Several faculty members from Nichols School’s arts department create exhibits for the annual PLAY/GROUND festival, run by Nichols alumna Emily Tucker ’00. While the event is usually held in Medina, numerous sites have been set up across Western New York for guests to view the artists’ work. These outside works are more accessible in a socially distant format for all to see this year.
PLAY/GROUND 2020 is a collection of works from 22 regional and national artists. The even runs throughout the week and ends on Sunday, September 20.
Middle School visual arts teacher
Kari Achatz’s exhibit,
Afterglow, is her first large-scale outdoor sculpture. Natural flame-like shapes and shadows focus on positive and negative spaces that allow the viewer to become a part of the sculpture.

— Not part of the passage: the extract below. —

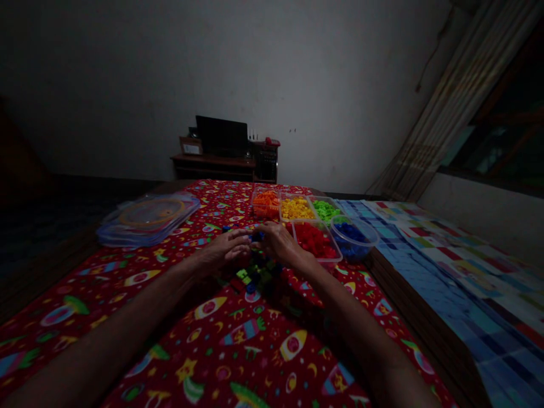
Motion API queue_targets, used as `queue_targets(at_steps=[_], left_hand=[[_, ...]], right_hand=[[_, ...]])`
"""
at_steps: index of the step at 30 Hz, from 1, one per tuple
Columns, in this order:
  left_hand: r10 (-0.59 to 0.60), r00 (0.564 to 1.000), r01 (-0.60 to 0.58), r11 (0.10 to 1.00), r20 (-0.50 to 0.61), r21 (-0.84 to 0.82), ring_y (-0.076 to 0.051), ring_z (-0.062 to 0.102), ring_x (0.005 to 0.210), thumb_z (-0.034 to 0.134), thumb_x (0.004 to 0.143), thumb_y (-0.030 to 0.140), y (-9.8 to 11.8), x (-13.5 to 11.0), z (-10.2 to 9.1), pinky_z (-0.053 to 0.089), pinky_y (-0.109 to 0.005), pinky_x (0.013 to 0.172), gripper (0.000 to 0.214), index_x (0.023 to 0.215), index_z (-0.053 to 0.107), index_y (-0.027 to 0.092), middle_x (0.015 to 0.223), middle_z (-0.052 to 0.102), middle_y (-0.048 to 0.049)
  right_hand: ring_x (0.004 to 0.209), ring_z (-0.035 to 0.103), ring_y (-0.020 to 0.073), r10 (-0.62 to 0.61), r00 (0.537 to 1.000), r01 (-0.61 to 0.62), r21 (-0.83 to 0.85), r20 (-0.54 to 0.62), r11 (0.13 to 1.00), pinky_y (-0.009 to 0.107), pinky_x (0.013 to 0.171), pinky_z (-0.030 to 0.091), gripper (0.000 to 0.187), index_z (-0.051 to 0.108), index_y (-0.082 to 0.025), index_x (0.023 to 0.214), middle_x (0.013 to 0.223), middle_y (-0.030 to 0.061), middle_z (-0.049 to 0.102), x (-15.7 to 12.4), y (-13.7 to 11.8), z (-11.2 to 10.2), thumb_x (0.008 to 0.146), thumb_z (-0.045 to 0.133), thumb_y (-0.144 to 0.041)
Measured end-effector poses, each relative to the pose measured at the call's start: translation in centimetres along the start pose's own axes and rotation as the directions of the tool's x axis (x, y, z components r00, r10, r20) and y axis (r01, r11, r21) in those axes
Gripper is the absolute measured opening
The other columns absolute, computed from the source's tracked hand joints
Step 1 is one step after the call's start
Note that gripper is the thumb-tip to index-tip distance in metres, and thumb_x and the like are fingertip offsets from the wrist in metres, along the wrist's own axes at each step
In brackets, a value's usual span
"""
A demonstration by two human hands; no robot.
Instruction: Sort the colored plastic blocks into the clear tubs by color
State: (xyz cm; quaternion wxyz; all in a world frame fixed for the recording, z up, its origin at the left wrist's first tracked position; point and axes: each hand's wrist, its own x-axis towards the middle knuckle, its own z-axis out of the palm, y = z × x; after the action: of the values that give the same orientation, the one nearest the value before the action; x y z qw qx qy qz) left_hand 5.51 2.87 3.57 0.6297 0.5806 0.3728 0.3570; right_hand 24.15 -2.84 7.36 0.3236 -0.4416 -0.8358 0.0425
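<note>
My left hand (224,248) and my right hand (278,242) meet over a red patterned tablecloth (238,340), fingers curled together around a small blue piece (256,237). Under the hands lies a small dark cluster of joined bricks (254,276), green, blue and red. Just right of my right hand stands a clear tub of red bricks (315,240). Beyond it stand tubs of orange bricks (266,204), yellow bricks (296,208) and green bricks (326,210), plus a round bowl of blue bricks (352,234).
A stack of clear plastic lids (147,217) lies at the left on the cloth. A checked blue mat (446,266) covers the floor to the right. A low wooden cabinet with a dark screen (221,137) stands against the far wall.
</note>
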Motion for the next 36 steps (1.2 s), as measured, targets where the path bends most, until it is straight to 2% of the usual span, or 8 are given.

Afterglow is on display at the Pierce Lawn area of
Canalside in downtown Buffalo.
On the front lawn of the
Hotel Henry in Buffalo, local artist Colleen Toledano has recreated a miniature version of the Burchfield Penney Art Center. Titled
Looking In, this exhibit features small-scale work from Achatz and Upper School visual arts teacher
Amanda Besl. Nichols Middle School student Bennett G. ’27 also contributed to this exhibit.
Upper School performing arts teacher
Kristen Kelley is taking part in the
Mountains performance which is taking place at the
Artpark amphitheater in Lewiston. The not always linear narrative of the performance draws on current events and archetypal relationships to utopia and the apocalypse, struggle and triumph, and big feelings.
Upper School visual arts teacher
Andrea Mancuso’s work through her art collective, Virocode, is on display at the
University at Buffalo Anderson Gallery.
Shared Immune Systems is
a site-specific video projection that captures and comments on the interaction and conversation between nature and machines/technology. For the best viewing experience of this project, come after dark.